54.小船の試乗
港に戻ると、そこで昼食をとった。午後はどうするかという話になって、昨年俺が作った小船が時速20ノット、時速37kmぐらい出るというので、アンゼルム様とアポロニア様に体感してもらうことになった。小舟が係留してあるところに来た。
「これが、時速20ノット出るという船か。ずいぶん小さいな」
「はい、ツェーザル君が改良してもいい船を紹介してと言ったので、軍の連絡用に使っている小船を紹介しました。その後、この船にツェーザル君が魔道エンジンを設置しました。魔道エンジンは軍艦のよりもずいぶん小さいです」
早速アンゼルム様とアポロニア様と伯爵と小船の艦長それに俺と護衛の騎士が数人乗り込んだ。
「この船は船底に穴をあけて、スクリューを設置したので水が入って来るのではと思っていたのですが、心配するほどでもなく入った水はバケツで汲みだせば問題ない状況です」
「これが魔道エンジンか。先ほどの軍艦の物と比べるとかなり小さいな」
「それでは出航します」
艦長がそう言って、船の操作を始めた。まず、錨を引き上げて、操船室に入ると、魔道エンジンのスイッチを入れた。舵を操作しながら、魔道エンジンの出力を上げていく。すると、徐々に船のスピードが上がる。
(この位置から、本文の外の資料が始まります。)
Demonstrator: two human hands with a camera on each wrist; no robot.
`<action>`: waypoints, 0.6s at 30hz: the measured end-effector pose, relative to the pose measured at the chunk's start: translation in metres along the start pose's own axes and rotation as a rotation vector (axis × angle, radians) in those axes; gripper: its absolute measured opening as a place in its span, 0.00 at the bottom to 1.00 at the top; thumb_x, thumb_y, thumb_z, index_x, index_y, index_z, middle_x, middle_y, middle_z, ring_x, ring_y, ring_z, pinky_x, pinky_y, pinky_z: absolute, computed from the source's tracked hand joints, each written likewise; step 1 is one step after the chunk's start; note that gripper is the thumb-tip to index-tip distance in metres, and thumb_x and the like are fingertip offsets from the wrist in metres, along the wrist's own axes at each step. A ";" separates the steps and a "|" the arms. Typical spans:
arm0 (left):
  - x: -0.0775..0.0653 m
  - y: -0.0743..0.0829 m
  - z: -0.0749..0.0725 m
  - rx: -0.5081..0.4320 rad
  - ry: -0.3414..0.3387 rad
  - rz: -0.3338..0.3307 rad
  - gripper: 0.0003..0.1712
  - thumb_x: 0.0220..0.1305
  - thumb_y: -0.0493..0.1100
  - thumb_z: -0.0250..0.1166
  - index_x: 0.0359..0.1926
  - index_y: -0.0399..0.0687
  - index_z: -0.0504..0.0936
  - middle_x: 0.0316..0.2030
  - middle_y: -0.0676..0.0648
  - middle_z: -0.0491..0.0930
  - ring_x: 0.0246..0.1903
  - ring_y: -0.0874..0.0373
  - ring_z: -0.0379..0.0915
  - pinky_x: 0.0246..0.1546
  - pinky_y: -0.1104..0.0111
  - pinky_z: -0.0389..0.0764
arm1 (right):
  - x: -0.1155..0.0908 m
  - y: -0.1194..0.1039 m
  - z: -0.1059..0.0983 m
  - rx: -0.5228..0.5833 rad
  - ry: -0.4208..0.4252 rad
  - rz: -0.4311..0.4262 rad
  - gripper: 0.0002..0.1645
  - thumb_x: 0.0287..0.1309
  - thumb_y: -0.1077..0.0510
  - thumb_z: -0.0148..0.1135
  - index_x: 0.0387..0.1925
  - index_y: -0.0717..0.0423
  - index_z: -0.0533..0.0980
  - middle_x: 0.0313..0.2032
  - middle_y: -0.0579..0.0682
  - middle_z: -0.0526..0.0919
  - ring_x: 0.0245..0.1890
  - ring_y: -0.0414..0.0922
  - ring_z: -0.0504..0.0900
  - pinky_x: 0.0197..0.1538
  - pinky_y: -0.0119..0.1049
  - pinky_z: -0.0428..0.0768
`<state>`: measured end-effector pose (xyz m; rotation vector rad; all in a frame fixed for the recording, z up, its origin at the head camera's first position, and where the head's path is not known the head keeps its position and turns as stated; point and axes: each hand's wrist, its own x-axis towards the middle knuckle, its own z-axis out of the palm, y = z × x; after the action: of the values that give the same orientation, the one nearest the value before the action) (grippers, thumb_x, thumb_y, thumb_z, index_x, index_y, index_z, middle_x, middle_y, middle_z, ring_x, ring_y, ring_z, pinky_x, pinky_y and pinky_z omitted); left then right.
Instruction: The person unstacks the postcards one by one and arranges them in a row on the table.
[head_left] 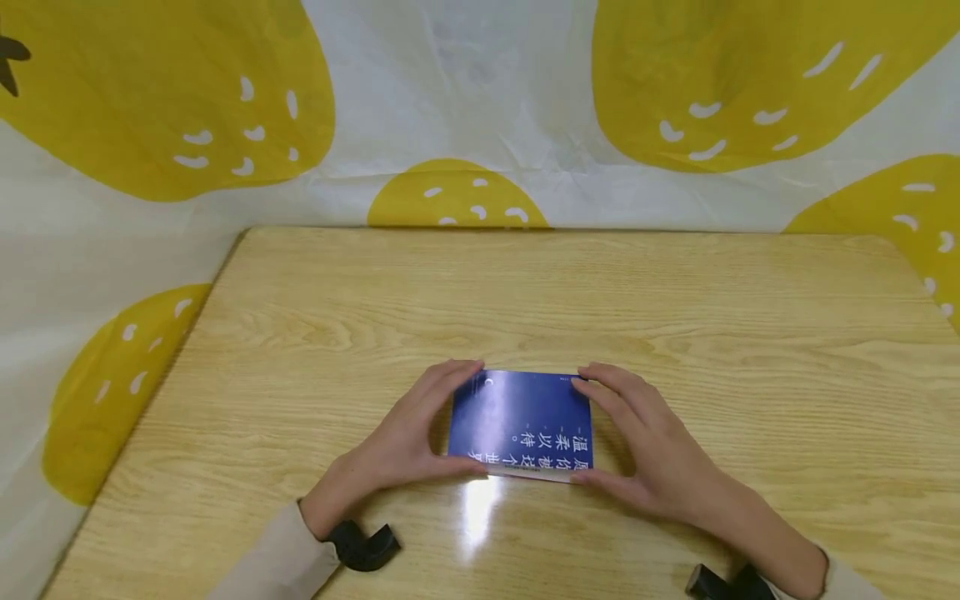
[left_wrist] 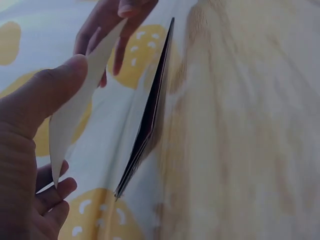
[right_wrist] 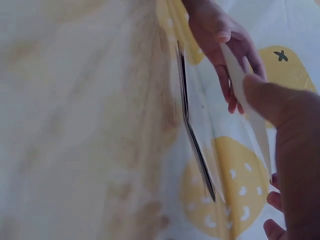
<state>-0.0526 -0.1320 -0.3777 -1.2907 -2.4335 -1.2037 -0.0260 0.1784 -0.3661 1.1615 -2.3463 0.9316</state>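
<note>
A blue card (head_left: 517,417) with white Chinese characters, upside down from here, spans the space between my hands. Thumbs on its near edge and fingers at its far corners, my left hand (head_left: 397,442) grips the left end and my right hand (head_left: 652,442) the right. From the left wrist view the held card (left_wrist: 70,122) shows a pale face and stands apart from the tabletop. Below it a thin dark piece (left_wrist: 150,115), bent near its middle, lies close to the table; the right wrist view shows this dark piece (right_wrist: 197,145) too.
The wood-grain table (head_left: 337,292) reflects a bright light just in front of the card. Behind and left of it hangs a white cloth (head_left: 465,92) with yellow fruit prints. Black straps (head_left: 363,546) sit at both wrists.
</note>
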 end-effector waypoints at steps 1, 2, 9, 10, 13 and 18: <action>0.001 0.000 -0.001 -0.003 -0.001 0.002 0.65 0.35 0.55 0.82 0.70 0.38 0.57 0.65 0.42 0.63 0.64 0.49 0.59 0.65 0.58 0.62 | 0.002 0.000 -0.001 -0.011 0.007 -0.005 0.52 0.50 0.33 0.65 0.63 0.67 0.66 0.62 0.63 0.67 0.60 0.60 0.66 0.68 0.39 0.56; 0.001 0.000 -0.003 -0.005 -0.002 0.001 0.65 0.34 0.54 0.82 0.70 0.38 0.57 0.65 0.42 0.63 0.64 0.49 0.59 0.65 0.58 0.62 | 0.004 0.000 -0.001 -0.019 0.015 -0.011 0.52 0.50 0.33 0.65 0.63 0.68 0.66 0.62 0.62 0.68 0.59 0.60 0.66 0.68 0.40 0.56; 0.003 0.001 -0.017 0.007 -0.015 0.006 0.63 0.36 0.50 0.82 0.70 0.37 0.56 0.65 0.40 0.62 0.64 0.47 0.58 0.64 0.57 0.62 | 0.018 -0.003 -0.001 -0.022 0.044 -0.047 0.51 0.53 0.33 0.63 0.62 0.69 0.66 0.59 0.63 0.69 0.58 0.60 0.67 0.66 0.41 0.57; 0.003 0.002 -0.020 0.002 -0.019 -0.008 0.64 0.37 0.49 0.82 0.71 0.38 0.55 0.65 0.40 0.61 0.64 0.47 0.57 0.65 0.57 0.62 | 0.019 -0.002 0.000 -0.024 0.043 -0.049 0.51 0.53 0.33 0.62 0.62 0.69 0.66 0.59 0.63 0.69 0.58 0.60 0.67 0.66 0.41 0.58; 0.003 0.003 -0.027 -0.011 -0.029 -0.076 0.65 0.37 0.48 0.82 0.72 0.41 0.53 0.67 0.42 0.58 0.66 0.49 0.55 0.65 0.55 0.62 | 0.026 0.001 0.000 -0.026 0.054 -0.055 0.50 0.54 0.33 0.62 0.62 0.69 0.66 0.59 0.64 0.69 0.57 0.60 0.67 0.66 0.40 0.58; -0.001 0.001 -0.040 -0.049 -0.003 -0.164 0.65 0.39 0.46 0.81 0.73 0.45 0.51 0.69 0.47 0.56 0.66 0.48 0.56 0.64 0.54 0.63 | 0.037 0.005 0.001 -0.012 0.082 -0.058 0.50 0.54 0.32 0.61 0.61 0.69 0.66 0.59 0.64 0.69 0.58 0.60 0.67 0.66 0.38 0.59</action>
<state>-0.0605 -0.1604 -0.3508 -1.1242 -2.5698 -1.3093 -0.0518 0.1590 -0.3474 1.1583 -2.2382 0.9258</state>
「あれ、もう先ほどの軍艦のスピードと同じくらい出ているのではないか」
「そうですね、船が小さい分、船の操作も楽ですし、これくらいのスピードでも十分操船できます。それに船が小さい分、加速も早いです。それに、小回りも効きます」
「連絡用としてはもってこいと言うところか」
「そうですね。出来れはもう数隻ほしいところです」
「いいですよ、王都へ帰ったら小船用の魔道エンジンをいくつか作って送ります。いくつぐらい作ればいいですか」
「そうだな、新たに作ってくれるのなら10とか20とかまとまった数が欲しい」
「それらいっそのこと、この小船で艦隊でも作りますか」
「そうだな、それもありかもしれないな、小舟に魔法士を乗せて、相手の船に近付いて、魔法を放ったらすぐに離脱、小回りが利く分相手から攻撃されにくいだろう」
「そうですね、それならいっそのこと100ぐらい作りますか」
「そうしてもらえるか」
「わかりました。王都に帰ったら作って送ります」
その様な話をしていたら、港を出たので、船はさらに加速した。早い、顔が風を切っている。
「今どれくらいのスピードが出ているのだ」
「これで、時速20ノット、時速37kmぐらいだと思います」
「最初に言っていたスピードか。確かにこれは早いな。私も長い間船に乗っているが、こんな早い船は初めてだ」
すると船を操作している艦長が
「船が壊れてもいいのなら、もう少しスピードを上げますが。いつもはこのスピードなのですが、船が小さいので、さらにスピードを上げても船は壊れないのではないかと思うので、絶対ではありませんが。もし壊れてもいいと伯爵がおっしゃればの話ですが」
「わかった、やってくれ」
「それでは加速します」
そう言って館長は魔道エンジンの出力をさらに上げた。すると船はさらにスピードを上げた。
「船は何ともないみたいですね。今のスピードはたぶん時速30ノット、時速55kmぐらいだと思います」
「時速30ノット」
そう言って、アンゼルム様とアポロニア様が絶句している。
「このスピードで攻撃されたら、相手の船は対応できないですね」
「しかし、これだけ早いとこちらの魔法士も相当訓練を積まないと相手の艦に魔法攻撃を当てられないのではないかな」
「そうですね。相当な訓練を要します」
「大丈夫だな、伯爵。魔法士を十分鍛えてくれ」
「わかりました」
その後、夕方になってきたので、港に戻って来た。その後伯爵邸に戻って、今日の予定は終了。再び夕食会。
「もう伯爵夫人が俺をにらむのをやめてほしい」と思った。食事がのどを通らない。